Compounding Penn State's drinking culture image was the death last month of 18-year old Joseph Dado of Latrobe, who died of trauma after falling down a stairwell. His blood alcohol level was more than twice the legal limit for a 21-year-old to drive. The tragedy has spurred PSU student leaders to action. Luke Pierce, a senior and the president of Interfraternity Council, said fraternity members and alumni are meeting to look into risk management issues at parties.
"What can be born out of tragic events is very positive change to addressing the culture at Penn State," Pierce said.
Let's hope so.
Along with the top party schools, the Princeton Review also ranks the "Stone Cold Sober Schools," This list is dominated primarily by religious institutions and military schools.

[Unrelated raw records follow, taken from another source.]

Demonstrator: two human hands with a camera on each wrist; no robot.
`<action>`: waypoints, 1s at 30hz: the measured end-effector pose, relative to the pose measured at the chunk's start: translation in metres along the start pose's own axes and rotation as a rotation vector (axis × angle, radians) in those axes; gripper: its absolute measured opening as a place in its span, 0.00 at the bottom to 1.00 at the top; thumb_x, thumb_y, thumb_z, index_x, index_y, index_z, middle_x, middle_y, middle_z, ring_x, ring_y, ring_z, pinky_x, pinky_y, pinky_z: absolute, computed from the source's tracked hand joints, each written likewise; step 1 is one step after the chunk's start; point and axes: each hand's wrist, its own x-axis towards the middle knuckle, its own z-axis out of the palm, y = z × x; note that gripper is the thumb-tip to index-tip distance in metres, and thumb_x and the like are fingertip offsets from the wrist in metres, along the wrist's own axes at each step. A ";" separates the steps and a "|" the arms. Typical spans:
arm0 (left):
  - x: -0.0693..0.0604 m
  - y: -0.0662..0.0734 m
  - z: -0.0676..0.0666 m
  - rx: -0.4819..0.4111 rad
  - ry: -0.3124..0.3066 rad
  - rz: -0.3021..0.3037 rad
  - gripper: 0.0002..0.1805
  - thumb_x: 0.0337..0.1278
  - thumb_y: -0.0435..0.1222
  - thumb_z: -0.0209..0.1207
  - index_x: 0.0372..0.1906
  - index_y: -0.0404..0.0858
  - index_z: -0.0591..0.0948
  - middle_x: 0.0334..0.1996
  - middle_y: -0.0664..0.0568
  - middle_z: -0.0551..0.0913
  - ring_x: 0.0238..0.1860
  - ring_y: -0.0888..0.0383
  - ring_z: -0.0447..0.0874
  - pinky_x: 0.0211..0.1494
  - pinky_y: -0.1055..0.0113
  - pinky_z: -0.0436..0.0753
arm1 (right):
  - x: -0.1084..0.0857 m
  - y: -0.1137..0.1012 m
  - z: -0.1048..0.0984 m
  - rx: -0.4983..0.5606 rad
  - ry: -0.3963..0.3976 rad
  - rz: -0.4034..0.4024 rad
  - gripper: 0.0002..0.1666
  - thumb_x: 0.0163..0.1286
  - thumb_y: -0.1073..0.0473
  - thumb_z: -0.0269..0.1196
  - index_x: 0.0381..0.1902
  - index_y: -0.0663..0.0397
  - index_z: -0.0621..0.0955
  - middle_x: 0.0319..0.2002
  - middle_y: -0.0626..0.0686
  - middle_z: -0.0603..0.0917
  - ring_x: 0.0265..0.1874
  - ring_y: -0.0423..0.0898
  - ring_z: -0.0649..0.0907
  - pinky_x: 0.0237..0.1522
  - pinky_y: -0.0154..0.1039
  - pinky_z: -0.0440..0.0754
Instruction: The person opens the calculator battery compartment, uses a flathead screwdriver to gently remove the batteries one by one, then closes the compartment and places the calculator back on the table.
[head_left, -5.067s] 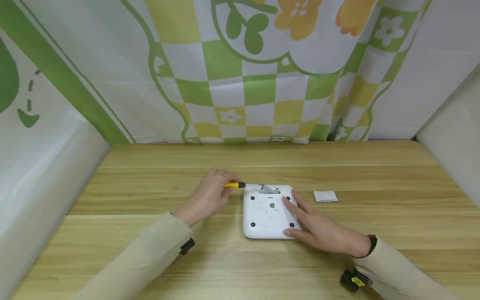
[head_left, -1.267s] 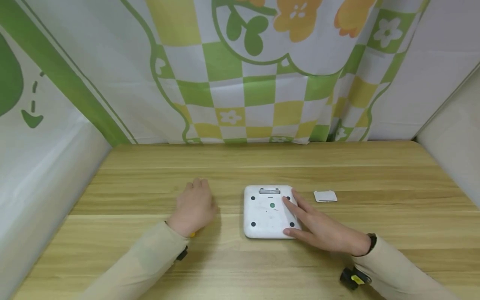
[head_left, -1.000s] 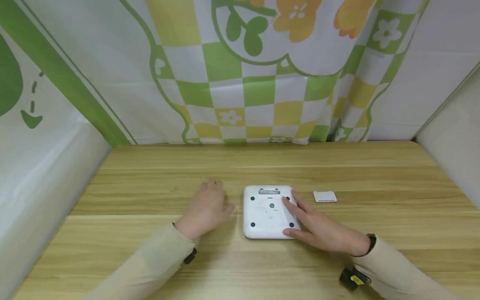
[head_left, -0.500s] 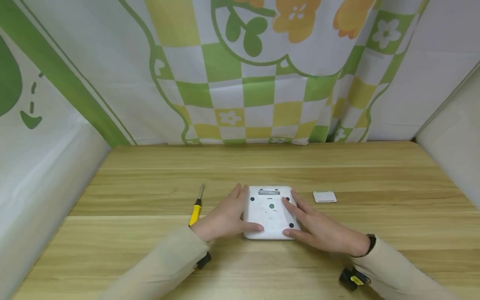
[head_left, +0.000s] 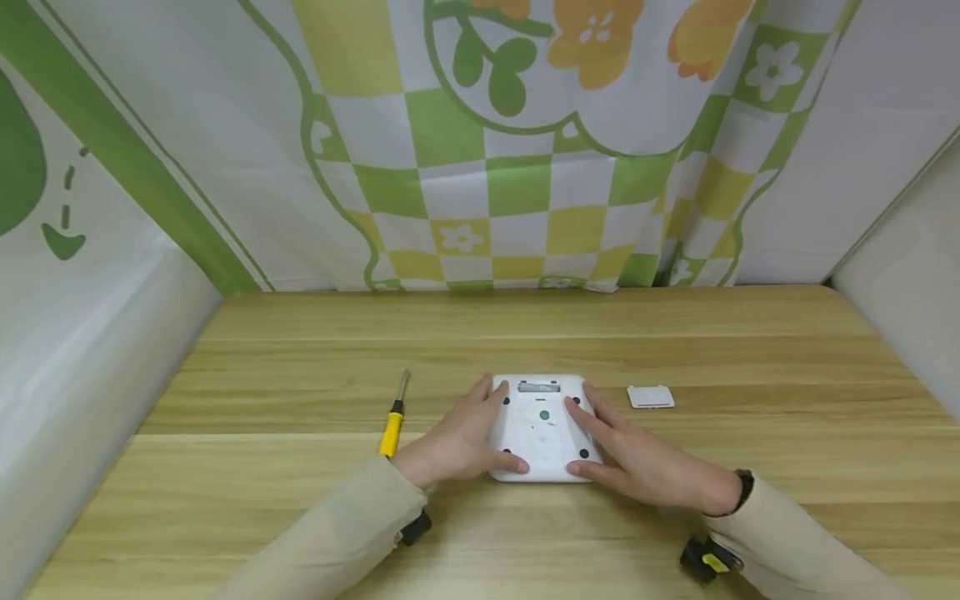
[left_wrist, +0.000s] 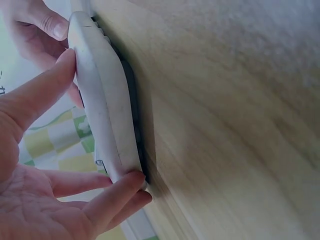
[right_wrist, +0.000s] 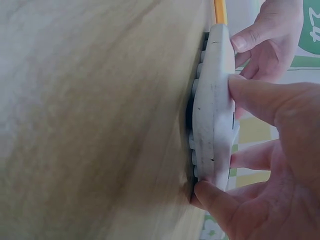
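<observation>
Left grip [head_left: 467,437], right grip [head_left: 637,457] on device [head_left: 546,437], far-end battery [head_left: 539,387] crosswise

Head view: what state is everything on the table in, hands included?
White plastic squarish device, underside up.
Silver cylindrical battery, exposed, uncovered.
Small white rectangular plastic cover, detached, lying right of the device.
Yellow-and-black screwdriver, lying loose left of the device.
Left hand, gripping the device's left edge.
Right hand, gripping the device's right edge.

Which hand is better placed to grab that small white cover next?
Probably the right hand. The white cover lies on its side of the white device, closer to it; the left hand grips the device's opposite edge, near the yellow screwdriver. Both hold the device.
</observation>
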 end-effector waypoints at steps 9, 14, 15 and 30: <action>0.001 0.001 0.001 0.003 -0.001 -0.009 0.55 0.42 0.44 0.73 0.73 0.30 0.55 0.74 0.32 0.45 0.73 0.38 0.49 0.74 0.47 0.55 | 0.001 -0.003 -0.004 -0.025 -0.014 -0.003 0.44 0.71 0.39 0.53 0.74 0.59 0.56 0.73 0.71 0.47 0.68 0.65 0.63 0.62 0.56 0.70; 0.002 0.002 0.001 -0.004 0.004 -0.012 0.56 0.40 0.43 0.74 0.72 0.30 0.56 0.74 0.32 0.46 0.73 0.37 0.50 0.73 0.47 0.55 | 0.005 -0.006 -0.011 -0.040 -0.048 0.016 0.45 0.69 0.40 0.56 0.73 0.60 0.57 0.73 0.71 0.49 0.68 0.64 0.63 0.62 0.55 0.70; 0.002 0.002 0.001 -0.004 0.005 -0.015 0.56 0.40 0.43 0.74 0.72 0.30 0.56 0.74 0.32 0.46 0.73 0.37 0.50 0.73 0.47 0.56 | 0.006 -0.007 -0.013 -0.046 -0.051 0.018 0.45 0.69 0.41 0.57 0.73 0.61 0.58 0.72 0.72 0.50 0.67 0.64 0.64 0.62 0.54 0.70; 0.002 0.006 -0.002 0.000 -0.014 -0.051 0.55 0.40 0.43 0.74 0.73 0.31 0.56 0.75 0.34 0.46 0.74 0.39 0.49 0.73 0.48 0.56 | 0.034 -0.018 -0.024 -0.164 0.133 0.115 0.17 0.61 0.57 0.68 0.47 0.59 0.84 0.48 0.58 0.83 0.38 0.46 0.83 0.36 0.40 0.81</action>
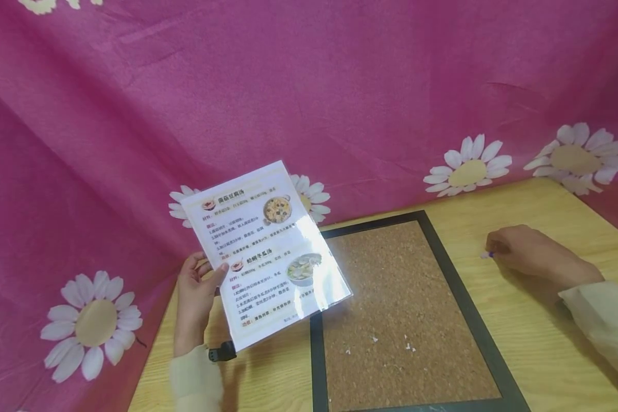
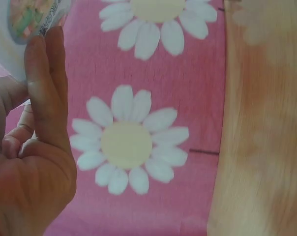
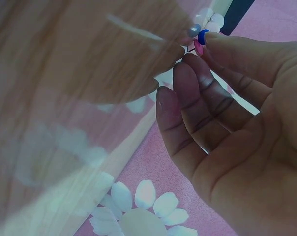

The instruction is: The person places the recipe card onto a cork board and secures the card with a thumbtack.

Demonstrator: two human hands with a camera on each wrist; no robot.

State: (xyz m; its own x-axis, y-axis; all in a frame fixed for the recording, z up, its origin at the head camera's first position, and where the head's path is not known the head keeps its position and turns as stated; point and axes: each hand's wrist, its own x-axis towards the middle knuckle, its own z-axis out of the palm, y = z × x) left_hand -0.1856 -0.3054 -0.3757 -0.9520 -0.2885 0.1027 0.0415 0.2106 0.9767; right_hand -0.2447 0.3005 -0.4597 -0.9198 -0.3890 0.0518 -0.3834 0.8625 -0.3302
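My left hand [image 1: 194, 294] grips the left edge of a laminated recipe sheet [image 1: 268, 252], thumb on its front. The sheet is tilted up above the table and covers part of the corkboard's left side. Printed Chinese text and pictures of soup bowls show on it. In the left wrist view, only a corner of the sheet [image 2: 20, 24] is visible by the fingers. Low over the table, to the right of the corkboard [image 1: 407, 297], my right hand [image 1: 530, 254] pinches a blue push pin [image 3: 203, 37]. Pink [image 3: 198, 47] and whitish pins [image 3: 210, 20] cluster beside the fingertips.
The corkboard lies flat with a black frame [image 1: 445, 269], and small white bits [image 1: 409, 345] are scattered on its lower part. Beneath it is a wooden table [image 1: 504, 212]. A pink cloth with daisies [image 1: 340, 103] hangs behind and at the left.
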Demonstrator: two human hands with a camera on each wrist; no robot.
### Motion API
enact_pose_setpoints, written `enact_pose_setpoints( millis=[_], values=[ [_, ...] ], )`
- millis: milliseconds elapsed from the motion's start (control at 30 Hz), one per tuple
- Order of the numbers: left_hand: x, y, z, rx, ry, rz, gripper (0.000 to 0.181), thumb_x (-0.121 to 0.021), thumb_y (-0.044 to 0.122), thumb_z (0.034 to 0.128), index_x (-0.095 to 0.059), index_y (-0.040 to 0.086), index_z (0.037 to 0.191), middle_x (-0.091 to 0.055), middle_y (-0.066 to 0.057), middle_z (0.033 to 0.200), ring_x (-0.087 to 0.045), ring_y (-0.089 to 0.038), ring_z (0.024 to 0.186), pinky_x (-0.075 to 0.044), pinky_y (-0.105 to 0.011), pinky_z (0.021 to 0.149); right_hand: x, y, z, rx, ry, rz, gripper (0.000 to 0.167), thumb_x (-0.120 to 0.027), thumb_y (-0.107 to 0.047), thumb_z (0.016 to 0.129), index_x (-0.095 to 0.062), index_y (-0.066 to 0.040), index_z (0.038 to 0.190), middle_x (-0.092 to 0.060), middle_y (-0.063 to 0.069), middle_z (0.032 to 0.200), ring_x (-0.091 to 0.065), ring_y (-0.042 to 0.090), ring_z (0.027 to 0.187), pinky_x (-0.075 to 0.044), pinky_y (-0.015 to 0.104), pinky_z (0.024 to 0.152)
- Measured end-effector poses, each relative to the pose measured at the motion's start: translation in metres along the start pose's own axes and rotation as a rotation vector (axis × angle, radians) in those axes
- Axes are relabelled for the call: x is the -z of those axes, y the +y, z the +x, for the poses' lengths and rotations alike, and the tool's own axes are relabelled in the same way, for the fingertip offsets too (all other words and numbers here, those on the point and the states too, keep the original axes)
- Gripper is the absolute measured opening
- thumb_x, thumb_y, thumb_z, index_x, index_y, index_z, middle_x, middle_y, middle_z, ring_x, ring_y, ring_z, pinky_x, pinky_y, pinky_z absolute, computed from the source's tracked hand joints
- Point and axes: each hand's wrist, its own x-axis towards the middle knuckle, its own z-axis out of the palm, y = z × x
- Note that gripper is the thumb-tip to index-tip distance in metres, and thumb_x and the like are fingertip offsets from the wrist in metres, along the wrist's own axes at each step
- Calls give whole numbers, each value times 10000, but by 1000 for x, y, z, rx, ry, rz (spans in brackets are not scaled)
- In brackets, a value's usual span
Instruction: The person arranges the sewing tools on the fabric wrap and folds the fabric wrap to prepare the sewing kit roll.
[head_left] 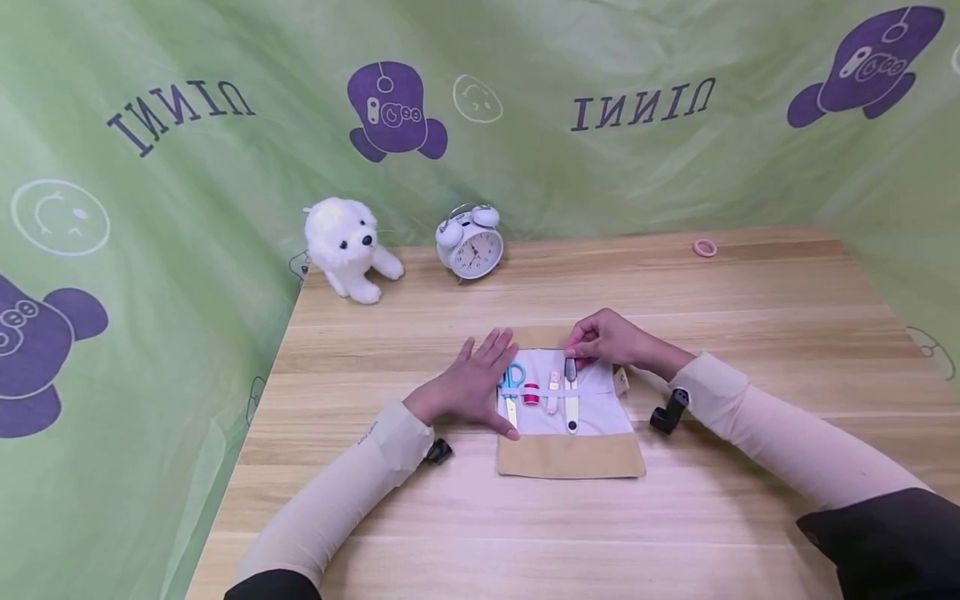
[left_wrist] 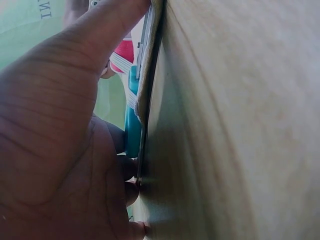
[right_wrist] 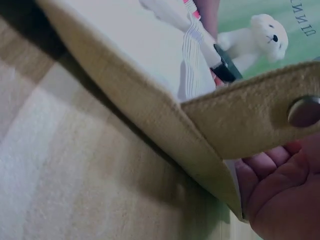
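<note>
A tan cloth roll point(head_left: 572, 457) with a white lining lies unfolded on the table. Under its white elastic band sit blue-handled scissors point(head_left: 512, 377), a red thread spool point(head_left: 531, 394), a small pink-and-white item point(head_left: 553, 393) and a slim white tool with a dark end point(head_left: 572, 408). My left hand point(head_left: 471, 385) rests spread over the roll's left edge, beside the scissors point(left_wrist: 132, 112). At the top right, my right hand point(head_left: 606, 340) pinches the white tool's dark end point(right_wrist: 227, 65); its fingertips are partly hidden in the right wrist view.
A white plush dog point(head_left: 347, 242) and a white twin-bell alarm clock point(head_left: 474, 246) stand at the back left of the wooden table point(head_left: 390, 333). A pink ring point(head_left: 705, 247) lies at the back right. The roll's snap strap point(right_wrist: 260, 112) sticks out on the right.
</note>
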Motion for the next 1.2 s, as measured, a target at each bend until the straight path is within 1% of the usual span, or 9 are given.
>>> enact_pose_setpoints(
  millis=[267,400,500,667,767,833,933,1067,1200],
  values=[
    [3,1,-1,-6,-5,2,1388,-708,823,658,-42,75,1618,131,-101,1701,107,-295,1583,-22,-588,1264,1,0,0,15,-69,-25,115,-707,3,893,-687,116,900,-768,158,798,-723,135,647,-615,279,655],
    [2,1,-1,-8,-6,7,1391,-699,833,657,-39,74,1618,136,-97,1701,113,-292,1583,-20,-587,1265,2,2,-2,-20,-126,21,104,-683,24,905,-668,126,906,-771,140,801,-731,136,670,-622,290,680],
    [1,0,0,-2,-10,12,1396,-691,841,656,-24,82,1619,151,-85,1699,130,-280,1581,-13,-581,1267,1,3,-2,-8,-146,38,107,-680,27,907,-668,134,914,-772,161,824,-738,137,684,-624,303,691],
    [0,-2,0,-2,-8,10,1395,-691,846,650,-36,88,1621,141,-87,1702,122,-277,1583,-26,-586,1267,1,3,-2,53,-168,-14,105,-698,19,894,-689,122,911,-764,218,855,-736,125,684,-621,292,680],
    [0,-2,0,-12,-11,4,1394,-695,843,649,-45,82,1620,131,-98,1703,106,-286,1585,-37,-593,1265,2,3,-2,69,-179,-83,95,-722,-5,881,-712,87,903,-764,186,825,-700,98,647,-596,239,630],
    [1,-2,1,-15,-17,5,1395,-690,845,652,-35,84,1621,137,-97,1702,108,-288,1584,-29,-593,1265,4,3,-1,61,-174,-121,90,-736,-24,876,-723,63,897,-761,144,793,-657,72,619,-553,198,586],
    [2,-3,1,-19,-22,11,1401,-689,844,654,-16,86,1620,151,-93,1700,120,-288,1582,-15,-592,1264,6,4,0,29,-170,-123,98,-738,-36,879,-722,47,928,-752,106,774,-631,70,604,-512,183,553],
    [3,-4,2,-18,-32,22,1414,-690,848,649,2,86,1619,171,-91,1696,142,-285,1579,-6,-590,1264,8,4,2,-7,-198,-71,133,-726,-34,888,-707,64,976,-768,123,832,-690,95,665,-566,215,595],
    [2,-5,1,-25,-43,15,1424,-698,845,642,2,80,1618,170,-101,1695,144,-289,1578,-5,-595,1263,6,5,2,-18,-225,-58,135,-738,-31,875,-723,70,963,-778,145,869,-711,96,691,-580,215,624]
  ],
)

Not surprisingly, Brigham Young University, a Mormon school, has topped this list for 12 straight years. This year's list has Wheaton College of Illinois second. Western Pennsylvania's Grove City College ranks fifth, while the U.S. Coast Guard Academy is sixth, the Air Force Academy seventh, the Naval Academy eighth and the U.S. Military Academy 14th.
At most colleges and universities, there is space for students who like to party and those who prefer to remain sober. The campus experience ultimately comes down to the students deciding for themselves.
Making wise choices at college will not only impact the immediate campus experience for students, but set them on a positive course for future success in the working world.